- [About this task]: Using the data that follows, state the number of lines holding the word "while", and give no other output.

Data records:
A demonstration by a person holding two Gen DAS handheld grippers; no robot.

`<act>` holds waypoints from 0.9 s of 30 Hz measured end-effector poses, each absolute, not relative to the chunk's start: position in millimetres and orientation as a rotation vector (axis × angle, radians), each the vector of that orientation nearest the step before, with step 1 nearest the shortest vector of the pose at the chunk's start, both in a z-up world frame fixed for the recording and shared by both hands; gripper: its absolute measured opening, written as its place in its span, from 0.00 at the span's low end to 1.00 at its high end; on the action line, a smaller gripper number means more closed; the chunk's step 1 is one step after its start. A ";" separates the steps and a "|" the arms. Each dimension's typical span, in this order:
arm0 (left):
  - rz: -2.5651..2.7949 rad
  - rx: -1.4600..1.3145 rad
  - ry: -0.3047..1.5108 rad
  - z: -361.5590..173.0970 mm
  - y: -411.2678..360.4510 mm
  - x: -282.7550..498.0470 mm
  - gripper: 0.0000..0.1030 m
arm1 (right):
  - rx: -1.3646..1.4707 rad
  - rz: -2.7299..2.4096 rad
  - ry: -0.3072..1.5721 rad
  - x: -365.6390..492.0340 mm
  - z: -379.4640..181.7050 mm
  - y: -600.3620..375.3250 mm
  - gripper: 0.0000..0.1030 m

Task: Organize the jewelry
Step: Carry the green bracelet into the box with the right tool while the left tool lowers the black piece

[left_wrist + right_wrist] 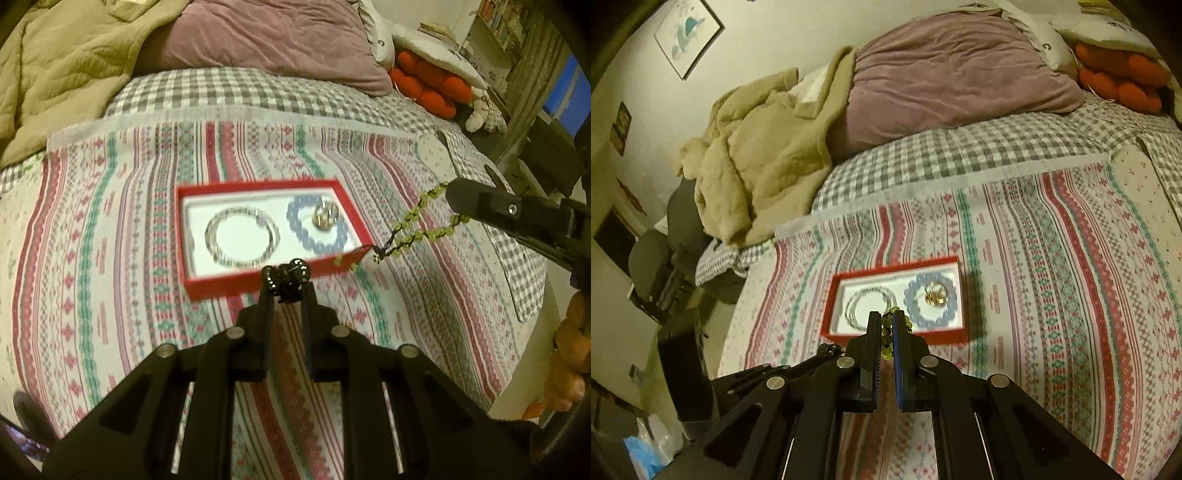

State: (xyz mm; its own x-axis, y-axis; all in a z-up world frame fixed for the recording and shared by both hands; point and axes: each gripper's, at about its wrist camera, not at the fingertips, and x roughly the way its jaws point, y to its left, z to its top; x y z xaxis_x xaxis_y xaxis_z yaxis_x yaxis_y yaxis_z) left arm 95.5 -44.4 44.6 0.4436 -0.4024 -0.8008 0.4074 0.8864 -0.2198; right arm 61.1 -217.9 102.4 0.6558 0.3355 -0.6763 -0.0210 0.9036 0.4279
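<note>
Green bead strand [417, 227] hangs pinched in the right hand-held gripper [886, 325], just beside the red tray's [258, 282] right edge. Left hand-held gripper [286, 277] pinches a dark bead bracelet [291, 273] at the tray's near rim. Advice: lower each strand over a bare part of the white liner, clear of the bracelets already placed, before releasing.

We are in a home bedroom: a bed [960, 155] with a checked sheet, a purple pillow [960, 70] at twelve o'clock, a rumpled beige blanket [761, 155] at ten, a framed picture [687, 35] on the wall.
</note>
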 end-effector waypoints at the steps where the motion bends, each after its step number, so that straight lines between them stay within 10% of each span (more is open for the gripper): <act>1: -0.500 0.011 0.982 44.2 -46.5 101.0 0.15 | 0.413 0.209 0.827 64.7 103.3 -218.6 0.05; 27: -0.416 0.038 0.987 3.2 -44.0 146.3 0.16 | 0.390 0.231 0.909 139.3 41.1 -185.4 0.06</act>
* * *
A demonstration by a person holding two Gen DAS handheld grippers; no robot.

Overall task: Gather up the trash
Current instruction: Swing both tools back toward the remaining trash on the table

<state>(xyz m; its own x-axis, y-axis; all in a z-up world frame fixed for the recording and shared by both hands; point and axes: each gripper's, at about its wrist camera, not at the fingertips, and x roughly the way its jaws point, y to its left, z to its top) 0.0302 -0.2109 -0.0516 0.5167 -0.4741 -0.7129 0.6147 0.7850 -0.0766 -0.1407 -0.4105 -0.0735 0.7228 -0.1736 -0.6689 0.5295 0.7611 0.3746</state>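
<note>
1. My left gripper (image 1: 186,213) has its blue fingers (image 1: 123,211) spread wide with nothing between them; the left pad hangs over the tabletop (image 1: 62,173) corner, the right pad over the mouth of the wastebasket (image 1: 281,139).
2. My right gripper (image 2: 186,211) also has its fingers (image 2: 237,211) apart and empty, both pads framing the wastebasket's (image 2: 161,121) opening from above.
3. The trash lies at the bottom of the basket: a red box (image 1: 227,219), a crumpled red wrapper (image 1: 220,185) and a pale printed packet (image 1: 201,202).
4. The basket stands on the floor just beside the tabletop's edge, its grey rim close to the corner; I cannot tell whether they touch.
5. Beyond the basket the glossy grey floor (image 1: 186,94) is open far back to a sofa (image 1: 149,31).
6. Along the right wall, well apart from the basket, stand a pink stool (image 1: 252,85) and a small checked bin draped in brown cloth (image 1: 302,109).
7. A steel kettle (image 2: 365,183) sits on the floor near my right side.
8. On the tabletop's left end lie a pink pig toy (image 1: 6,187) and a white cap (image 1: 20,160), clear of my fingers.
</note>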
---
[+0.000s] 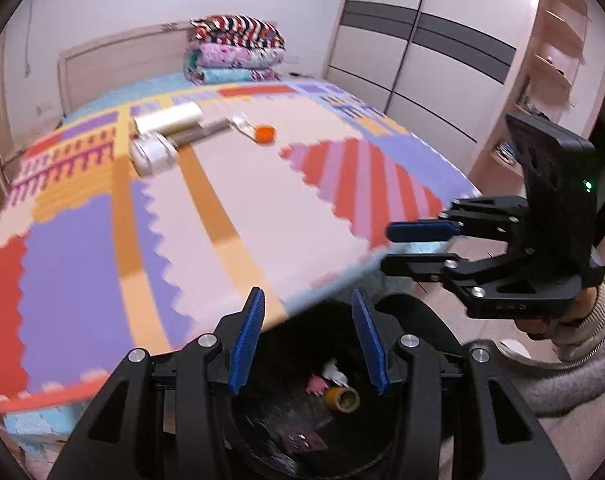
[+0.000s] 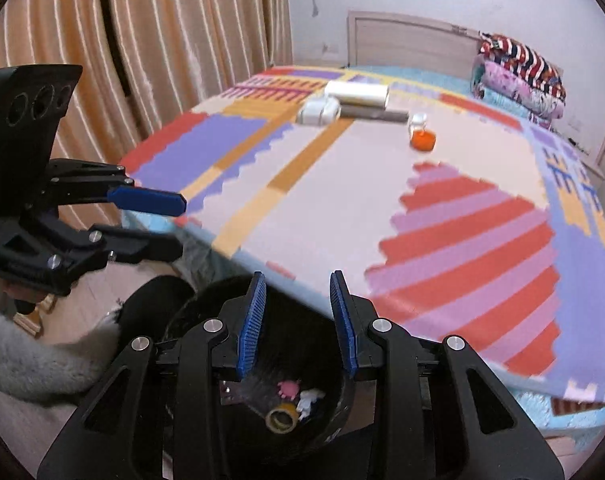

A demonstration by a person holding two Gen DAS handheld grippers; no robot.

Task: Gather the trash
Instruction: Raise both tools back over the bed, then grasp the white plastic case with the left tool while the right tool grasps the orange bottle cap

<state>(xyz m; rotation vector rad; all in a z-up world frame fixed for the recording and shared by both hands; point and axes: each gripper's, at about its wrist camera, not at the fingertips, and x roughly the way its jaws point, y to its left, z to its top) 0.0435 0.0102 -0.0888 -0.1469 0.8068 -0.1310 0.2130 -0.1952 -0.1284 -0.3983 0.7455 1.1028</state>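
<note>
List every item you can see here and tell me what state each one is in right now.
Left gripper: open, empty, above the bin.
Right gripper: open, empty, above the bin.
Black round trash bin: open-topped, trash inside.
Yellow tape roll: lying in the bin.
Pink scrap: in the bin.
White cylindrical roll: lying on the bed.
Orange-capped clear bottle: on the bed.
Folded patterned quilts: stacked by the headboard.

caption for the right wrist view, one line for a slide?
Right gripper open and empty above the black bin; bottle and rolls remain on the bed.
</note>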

- [Task answer]: 2